My family originated in Poland and settled in Milwaukee, and this is a family recipe for a hearty Polish soup. Although I now live in Nashville Tennessee, I make this soup on a cold winter day when I am craving Polish "comfort food" and it makes me think of home.



8 servings


1. Brown pork ribs and kielbasa in the fat in a large stock pot, remove from pot.
2. Brown onions, celery, carrots, potatoes and garlic in the pot.
3. Return meat to the pot, Add the rest of the ingredients, except for the sauerkraut juice, flour, parsley, dill, and sour cream.
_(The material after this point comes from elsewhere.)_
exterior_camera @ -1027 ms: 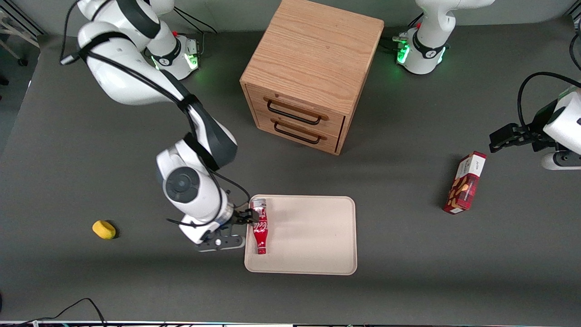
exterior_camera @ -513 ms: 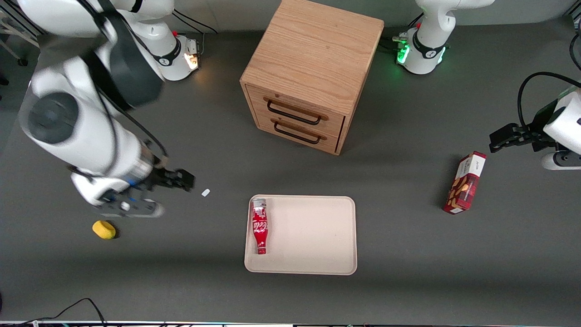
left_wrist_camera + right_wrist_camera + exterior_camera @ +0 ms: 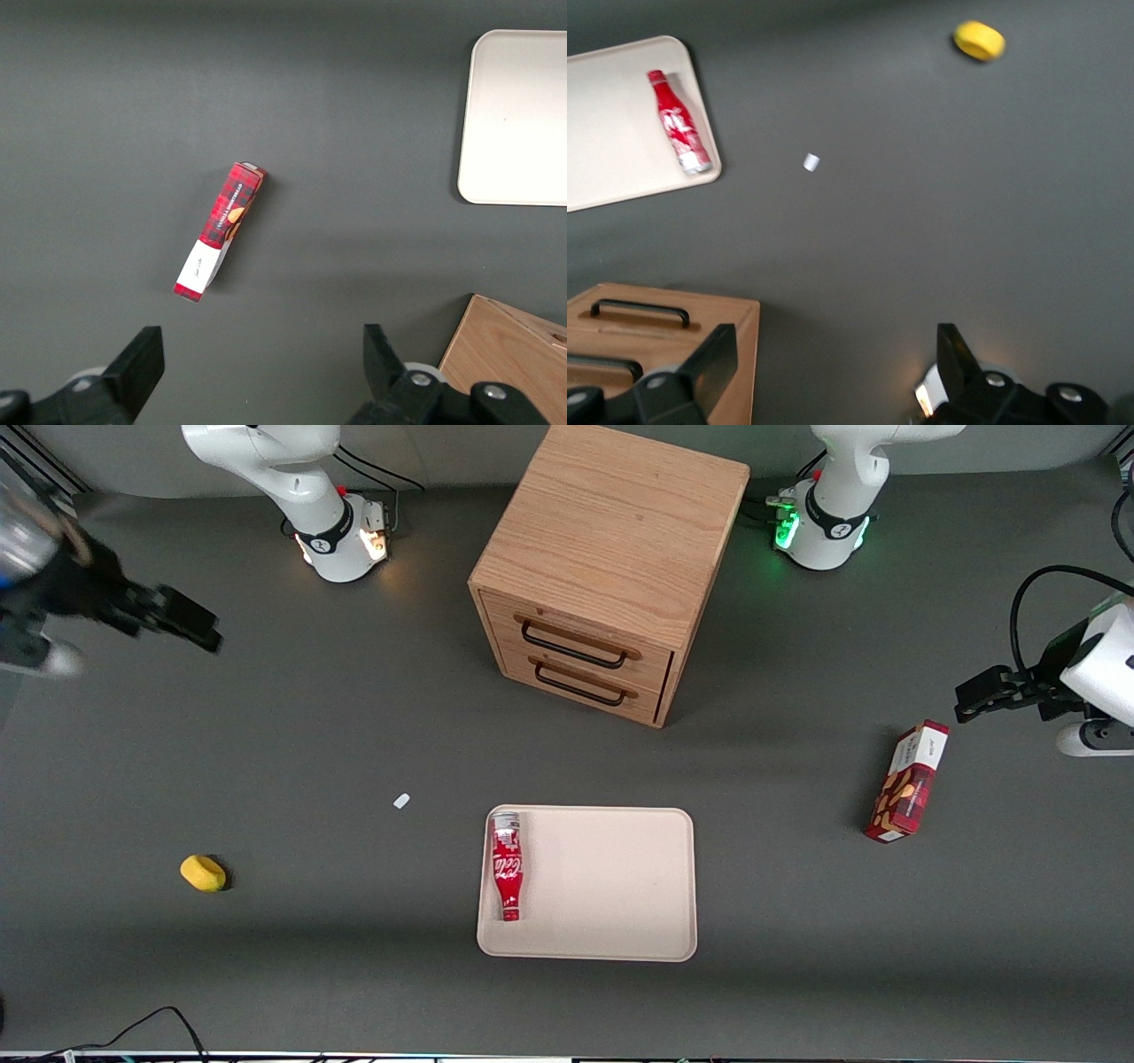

Bring to a boil.
4. Reduce heat to medium-low, and simmer until the pork is tender, about 2 hours.
5. Remove ribs from the soup, cut into small pieces discarding bones and gristle. Return the pork to the soup.
6. Stir a little of the sauerkraut juice into the flour until thoroughly mixed and liquefied (about ¼ - 1/3 cup of the juice). Stir flour mixture into the soup and heat until the soup is thickened.
7. Season the soup with salt and pepper to taste. To serve, top each serving with a dollop of sour cream and a sprinkling of the parsley and dill.


This makes a lot of soup, but don't worry because it is even better reheated. All you need is some fresh bread to go with it and you have a hearty meal.